O ministro da Defesa, José Múcio Monteiro, afirmou nesta 2ª feira (23.mar.2026) que o governo tem atuado para impulsionar as exportações de equipamentos militares como forma de sustentar a indústria nacional diante das limitações orçamentárias das Forças Armadas.
“Enquanto a gente não pode comprar muito do que nós fabricamos, o Ministério da Defesa é um grande vendedor”, declarou o ministro a jornalistas, durante o lançamento do Catálogo de Produtos da BID (Base Industrial de Defesa), em Brasília.
Segundo Múcio, a estratégia inclui missões internacionais para promover produtos brasileiros. Ele citou negociações recentes envolvendo aeronaves da Embraer e disse que há novas vendas projetadas para países vizinhos.
A fala foi feita enquanto se debate a capacidade do Brasil de ampliar sua autonomia na área de defesa. No início de março, o presidente Luiz Inácio Lula da Silva (PT) defendeu que o país desenvolva capacidade própria de produção militar, em parceria com a África do Sul.

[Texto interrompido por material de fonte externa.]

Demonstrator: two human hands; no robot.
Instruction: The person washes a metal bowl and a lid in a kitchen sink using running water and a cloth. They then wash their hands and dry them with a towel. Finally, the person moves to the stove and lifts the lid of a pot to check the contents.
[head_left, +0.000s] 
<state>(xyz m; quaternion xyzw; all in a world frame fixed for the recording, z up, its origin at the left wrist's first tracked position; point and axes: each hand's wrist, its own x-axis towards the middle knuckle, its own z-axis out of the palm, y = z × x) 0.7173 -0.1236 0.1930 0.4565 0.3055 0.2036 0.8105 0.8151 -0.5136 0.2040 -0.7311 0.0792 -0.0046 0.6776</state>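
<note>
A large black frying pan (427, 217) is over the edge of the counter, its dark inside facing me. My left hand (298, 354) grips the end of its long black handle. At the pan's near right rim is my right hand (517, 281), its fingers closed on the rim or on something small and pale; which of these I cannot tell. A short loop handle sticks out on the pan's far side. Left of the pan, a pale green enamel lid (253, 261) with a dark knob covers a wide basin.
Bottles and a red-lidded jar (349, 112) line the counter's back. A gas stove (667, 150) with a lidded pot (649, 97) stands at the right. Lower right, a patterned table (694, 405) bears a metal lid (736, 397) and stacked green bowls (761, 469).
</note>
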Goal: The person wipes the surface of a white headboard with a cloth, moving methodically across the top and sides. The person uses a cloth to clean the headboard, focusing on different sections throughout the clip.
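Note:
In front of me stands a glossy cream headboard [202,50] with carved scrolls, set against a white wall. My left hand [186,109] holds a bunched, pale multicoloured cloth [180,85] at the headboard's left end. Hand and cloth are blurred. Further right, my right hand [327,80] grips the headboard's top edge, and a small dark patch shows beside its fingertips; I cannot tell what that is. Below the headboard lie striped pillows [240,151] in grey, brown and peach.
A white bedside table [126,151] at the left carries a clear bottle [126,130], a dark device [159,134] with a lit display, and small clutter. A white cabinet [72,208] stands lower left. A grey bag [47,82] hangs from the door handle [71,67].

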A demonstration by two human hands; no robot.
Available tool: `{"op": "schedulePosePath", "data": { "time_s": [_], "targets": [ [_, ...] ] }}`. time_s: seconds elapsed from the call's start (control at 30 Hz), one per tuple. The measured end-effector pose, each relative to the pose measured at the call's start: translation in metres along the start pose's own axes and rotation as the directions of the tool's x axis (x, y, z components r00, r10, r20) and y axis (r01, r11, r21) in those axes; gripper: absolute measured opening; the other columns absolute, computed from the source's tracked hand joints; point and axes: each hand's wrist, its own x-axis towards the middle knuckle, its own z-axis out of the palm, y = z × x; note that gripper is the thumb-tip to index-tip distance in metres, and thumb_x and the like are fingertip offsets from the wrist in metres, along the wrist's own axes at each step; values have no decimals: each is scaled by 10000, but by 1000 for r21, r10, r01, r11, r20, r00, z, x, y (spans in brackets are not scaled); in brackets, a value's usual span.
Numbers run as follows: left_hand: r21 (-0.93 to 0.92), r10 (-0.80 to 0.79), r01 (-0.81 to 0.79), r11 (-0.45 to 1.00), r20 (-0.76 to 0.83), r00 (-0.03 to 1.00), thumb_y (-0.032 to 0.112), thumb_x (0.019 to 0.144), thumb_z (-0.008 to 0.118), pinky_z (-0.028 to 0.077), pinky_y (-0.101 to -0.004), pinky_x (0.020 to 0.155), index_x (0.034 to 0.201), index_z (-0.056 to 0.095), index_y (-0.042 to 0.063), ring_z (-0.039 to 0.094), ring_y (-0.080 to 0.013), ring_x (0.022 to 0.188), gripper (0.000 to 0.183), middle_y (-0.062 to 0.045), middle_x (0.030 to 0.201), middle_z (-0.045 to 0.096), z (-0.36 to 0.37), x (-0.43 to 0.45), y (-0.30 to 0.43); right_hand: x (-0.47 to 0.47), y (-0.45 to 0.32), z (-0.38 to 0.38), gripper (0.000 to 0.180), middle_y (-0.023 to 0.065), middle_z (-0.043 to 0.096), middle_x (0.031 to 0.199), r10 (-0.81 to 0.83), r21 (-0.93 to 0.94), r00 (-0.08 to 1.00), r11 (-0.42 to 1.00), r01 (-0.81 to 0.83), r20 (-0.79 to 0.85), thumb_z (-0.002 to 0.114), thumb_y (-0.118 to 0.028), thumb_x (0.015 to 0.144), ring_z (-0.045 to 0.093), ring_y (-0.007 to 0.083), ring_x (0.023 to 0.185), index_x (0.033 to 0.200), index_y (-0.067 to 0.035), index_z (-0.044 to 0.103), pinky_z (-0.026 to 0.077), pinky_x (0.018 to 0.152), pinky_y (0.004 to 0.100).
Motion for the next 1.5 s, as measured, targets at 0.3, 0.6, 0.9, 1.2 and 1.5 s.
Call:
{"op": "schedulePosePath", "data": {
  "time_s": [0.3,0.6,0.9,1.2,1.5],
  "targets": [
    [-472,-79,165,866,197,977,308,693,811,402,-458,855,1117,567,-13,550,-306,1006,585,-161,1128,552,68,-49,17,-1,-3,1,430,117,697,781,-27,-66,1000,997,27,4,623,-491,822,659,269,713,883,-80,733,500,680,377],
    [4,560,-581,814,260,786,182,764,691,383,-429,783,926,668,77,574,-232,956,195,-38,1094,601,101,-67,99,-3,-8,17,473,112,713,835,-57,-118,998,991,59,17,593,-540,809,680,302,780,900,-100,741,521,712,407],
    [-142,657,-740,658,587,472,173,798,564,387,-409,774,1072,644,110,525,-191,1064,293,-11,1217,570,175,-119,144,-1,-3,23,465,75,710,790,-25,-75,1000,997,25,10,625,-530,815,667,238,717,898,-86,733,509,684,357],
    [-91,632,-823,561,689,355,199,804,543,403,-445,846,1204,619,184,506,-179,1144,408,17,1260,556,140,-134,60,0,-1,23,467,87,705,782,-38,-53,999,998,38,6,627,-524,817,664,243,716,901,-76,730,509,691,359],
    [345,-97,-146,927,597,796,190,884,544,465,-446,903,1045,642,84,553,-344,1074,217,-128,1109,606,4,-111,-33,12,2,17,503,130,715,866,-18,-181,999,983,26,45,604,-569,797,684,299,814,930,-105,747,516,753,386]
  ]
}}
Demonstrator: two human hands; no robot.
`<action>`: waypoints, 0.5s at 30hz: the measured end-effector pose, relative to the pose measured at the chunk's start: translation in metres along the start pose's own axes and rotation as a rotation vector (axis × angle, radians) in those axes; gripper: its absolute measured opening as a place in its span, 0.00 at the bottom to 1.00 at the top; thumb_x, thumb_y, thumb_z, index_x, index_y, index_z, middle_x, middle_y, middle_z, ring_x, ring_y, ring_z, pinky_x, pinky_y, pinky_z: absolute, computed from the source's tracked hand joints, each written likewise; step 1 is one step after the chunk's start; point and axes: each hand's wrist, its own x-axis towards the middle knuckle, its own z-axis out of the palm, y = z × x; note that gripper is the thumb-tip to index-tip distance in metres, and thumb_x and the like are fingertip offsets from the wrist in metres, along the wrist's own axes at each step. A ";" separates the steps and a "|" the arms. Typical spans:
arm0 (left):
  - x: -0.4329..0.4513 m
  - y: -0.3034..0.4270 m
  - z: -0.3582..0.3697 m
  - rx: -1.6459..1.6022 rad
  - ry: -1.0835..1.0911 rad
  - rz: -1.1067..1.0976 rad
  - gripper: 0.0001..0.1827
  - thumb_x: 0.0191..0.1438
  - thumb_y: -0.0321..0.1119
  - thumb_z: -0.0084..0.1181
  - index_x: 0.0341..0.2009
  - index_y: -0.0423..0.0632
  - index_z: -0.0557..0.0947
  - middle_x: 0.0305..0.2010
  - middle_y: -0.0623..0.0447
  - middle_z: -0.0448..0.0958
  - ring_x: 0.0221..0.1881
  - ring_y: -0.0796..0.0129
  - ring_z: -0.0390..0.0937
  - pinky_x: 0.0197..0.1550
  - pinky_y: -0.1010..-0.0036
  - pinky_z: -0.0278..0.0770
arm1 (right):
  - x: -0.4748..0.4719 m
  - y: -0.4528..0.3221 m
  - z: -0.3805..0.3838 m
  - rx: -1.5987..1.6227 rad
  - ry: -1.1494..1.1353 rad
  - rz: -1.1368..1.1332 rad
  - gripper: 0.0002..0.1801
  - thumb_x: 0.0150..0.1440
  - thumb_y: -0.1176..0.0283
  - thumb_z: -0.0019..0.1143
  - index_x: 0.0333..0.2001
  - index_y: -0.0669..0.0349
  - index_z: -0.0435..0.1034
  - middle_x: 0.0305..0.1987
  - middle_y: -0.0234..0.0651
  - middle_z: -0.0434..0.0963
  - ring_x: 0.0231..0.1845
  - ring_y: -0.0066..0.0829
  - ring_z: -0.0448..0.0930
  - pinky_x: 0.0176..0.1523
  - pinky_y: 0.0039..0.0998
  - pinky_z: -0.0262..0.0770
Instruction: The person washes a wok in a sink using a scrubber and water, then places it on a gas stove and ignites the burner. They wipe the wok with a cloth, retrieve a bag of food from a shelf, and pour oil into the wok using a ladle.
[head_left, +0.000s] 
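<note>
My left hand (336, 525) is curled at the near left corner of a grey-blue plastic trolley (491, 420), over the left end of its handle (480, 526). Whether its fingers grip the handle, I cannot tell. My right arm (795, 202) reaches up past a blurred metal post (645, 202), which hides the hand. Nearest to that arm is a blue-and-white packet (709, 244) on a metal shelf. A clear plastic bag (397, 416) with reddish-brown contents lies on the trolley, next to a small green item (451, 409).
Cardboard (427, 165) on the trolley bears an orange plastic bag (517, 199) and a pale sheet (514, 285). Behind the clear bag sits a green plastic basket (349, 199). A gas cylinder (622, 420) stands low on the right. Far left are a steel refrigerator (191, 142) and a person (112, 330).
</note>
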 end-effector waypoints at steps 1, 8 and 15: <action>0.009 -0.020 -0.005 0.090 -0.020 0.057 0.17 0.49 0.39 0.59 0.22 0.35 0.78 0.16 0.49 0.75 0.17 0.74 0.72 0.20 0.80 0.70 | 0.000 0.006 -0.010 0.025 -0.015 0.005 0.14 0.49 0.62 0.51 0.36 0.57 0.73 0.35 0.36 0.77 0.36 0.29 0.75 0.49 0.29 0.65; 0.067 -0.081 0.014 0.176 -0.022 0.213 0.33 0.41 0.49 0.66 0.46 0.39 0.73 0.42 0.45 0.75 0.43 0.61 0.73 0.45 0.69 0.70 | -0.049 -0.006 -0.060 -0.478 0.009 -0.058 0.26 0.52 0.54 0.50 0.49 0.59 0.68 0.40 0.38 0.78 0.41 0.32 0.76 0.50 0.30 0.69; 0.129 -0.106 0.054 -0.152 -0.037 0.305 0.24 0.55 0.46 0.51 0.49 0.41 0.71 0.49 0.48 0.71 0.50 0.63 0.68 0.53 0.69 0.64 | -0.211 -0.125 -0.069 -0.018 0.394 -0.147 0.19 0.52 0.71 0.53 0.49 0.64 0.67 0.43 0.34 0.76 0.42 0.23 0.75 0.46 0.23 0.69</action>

“Não precisamos comprar dos senhores das armas. Nós podemos produzir”, disse Lula, ao lado do presidente sul-africano, Cyril Ramaphosa, no Palácio do Planalto, em 9 de março.
Múcio reconheceu que a falta de previsibilidade orçamentária ainda é um entrave para o setor, já que limita as encomendas internas e dificulta o planejamento das empresas. Hoje, em muitos casos, a importação de munições e equipamentos segue sendo mais barata do que a produção nacional.
Apesar disso, o ministro afirmou que o governo busca equilibrar o cenário com incentivos e abertura de mercados externos. “É essa compensação que nós fazemos”, disse. “Um dia, nós vamos comprar todos os nossos produtos de defesa, mas quando nós pudermos pagar, do contrário, nós estaríamos enfraquecendo a nossa indústria de defesa”.
O posicionamento foi apresentado durante o lançamento do catálogo da BID, que reúne 364 produtos de 154 empresas brasileiras, incluindo Embraer, Taurus e Condor. O material será utilizado como vitrine da indústria nacional em feiras internacionais, embaixadas e negociações entre governos.
Para Múcio, o fortalecimento do setor vai além da dimensão militar e também tem impacto econômico. “A nossa indústria de defesa serve para velhas guerras, como o desemprego, e para a dissuasão”, afirmou.
Dados do governo indicam que a indústria de defesa brasileira vem crescendo e ampliando sua presença no mercado externo. O setor é visto como estratégico dentro da política industrial do governo, que busca estimular inovação, geração de empregos e aumento das exportações.
O ministro disse que o país não busca confronto, mas cooperação internacional. “Nós queremos parcerias, não enfrentamentos”, afirmou. “Há um grande caminho a percorrer, mas o estímulo é muito maior do que as dificuldades”.